▶ [PROVIDED DATA]
----------------------------------------
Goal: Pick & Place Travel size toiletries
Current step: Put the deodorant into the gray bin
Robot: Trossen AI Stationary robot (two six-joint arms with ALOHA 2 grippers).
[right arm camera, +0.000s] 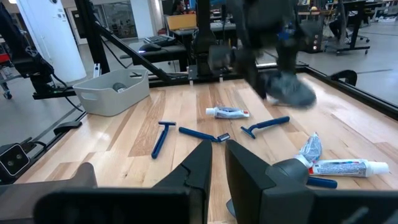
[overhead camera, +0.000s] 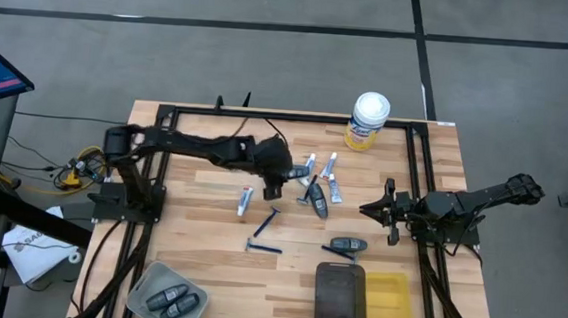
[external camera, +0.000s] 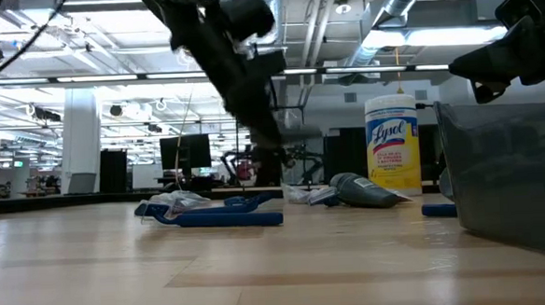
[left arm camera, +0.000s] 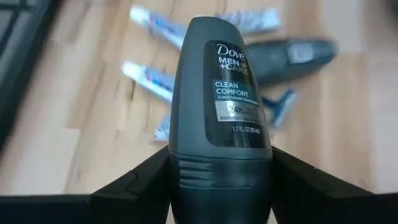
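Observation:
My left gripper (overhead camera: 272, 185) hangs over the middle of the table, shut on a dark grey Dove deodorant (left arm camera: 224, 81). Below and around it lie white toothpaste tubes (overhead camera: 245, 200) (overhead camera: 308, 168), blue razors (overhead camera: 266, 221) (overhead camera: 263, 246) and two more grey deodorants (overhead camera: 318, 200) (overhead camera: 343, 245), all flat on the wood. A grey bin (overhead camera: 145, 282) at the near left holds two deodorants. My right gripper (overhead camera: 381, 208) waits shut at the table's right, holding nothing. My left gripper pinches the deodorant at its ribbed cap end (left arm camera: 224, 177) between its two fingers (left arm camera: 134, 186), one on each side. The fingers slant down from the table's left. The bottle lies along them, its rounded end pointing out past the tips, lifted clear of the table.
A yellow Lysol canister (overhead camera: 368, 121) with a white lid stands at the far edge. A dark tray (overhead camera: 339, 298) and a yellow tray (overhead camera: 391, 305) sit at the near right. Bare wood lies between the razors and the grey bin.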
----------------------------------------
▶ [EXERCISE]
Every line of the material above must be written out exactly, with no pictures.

▶ [RESULT]
Goal: Pick & Place Travel size toiletries
Current step: Put the deodorant into the gray bin
Robot: Trossen AI Stationary robot (two six-joint arms with ALOHA 2 grippers).
[right arm camera, +0.000s] 
[overhead camera, +0.000s] 
[external camera, +0.000s] 
[left arm camera, +0.000s] 
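Observation:
My left gripper (overhead camera: 272, 185) hangs over the middle of the table, shut on a dark grey Dove deodorant (left arm camera: 224, 81). Below and around it lie white toothpaste tubes (overhead camera: 245, 200) (overhead camera: 308, 168), blue razors (overhead camera: 266, 221) (overhead camera: 263, 246) and two more grey deodorants (overhead camera: 318, 200) (overhead camera: 343, 245), all flat on the wood. A grey bin (overhead camera: 145, 282) at the near left holds two deodorants. My right gripper (overhead camera: 381, 208) waits shut at the table's right, holding nothing. My left gripper pinches the deodorant at its ribbed cap end (left arm camera: 224, 177) between its two fingers (left arm camera: 134, 186), one on each side. The fingers slant down from the table's left. The bottle lies along them, its rounded end pointing out past the tips, lifted clear of the table.
A yellow Lysol canister (overhead camera: 368, 121) with a white lid stands at the far edge. A dark tray (overhead camera: 339, 298) and a yellow tray (overhead camera: 391, 305) sit at the near right. Bare wood lies between the razors and the grey bin.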

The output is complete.